▸ WHAT TO DO: Retype the listing found below exactly, but leave out each picture.

________________________

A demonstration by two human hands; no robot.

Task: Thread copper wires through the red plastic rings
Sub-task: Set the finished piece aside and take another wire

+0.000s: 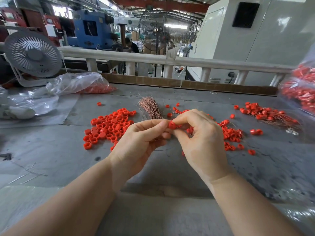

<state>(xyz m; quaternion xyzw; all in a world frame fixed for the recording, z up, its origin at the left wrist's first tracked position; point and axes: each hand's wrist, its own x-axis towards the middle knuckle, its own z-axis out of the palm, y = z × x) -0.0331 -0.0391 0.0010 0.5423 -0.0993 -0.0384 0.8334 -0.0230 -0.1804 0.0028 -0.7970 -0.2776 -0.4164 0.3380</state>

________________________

▸ YOUR RESPONSE:
A demonstration by two human hands; no robot.

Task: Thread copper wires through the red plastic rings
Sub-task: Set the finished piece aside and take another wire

+0.000s: 

<state>(xyz m; quaternion xyzw; all in a world frame fixed for the recording, z up, its origin at the left wrist's first tracked position; point and axes: each hand's wrist, its own x-axis towards the middle knuckle, its own z-axis out of the palm, y = z × x) -0.0331 -0.0391 0.0010 0.5423 -0.0993 -0.0384 0.8334 -0.0230 -0.1804 0.0028 -0.7970 -0.2776 -0.4164 0.3380</state>

No additional output is needed.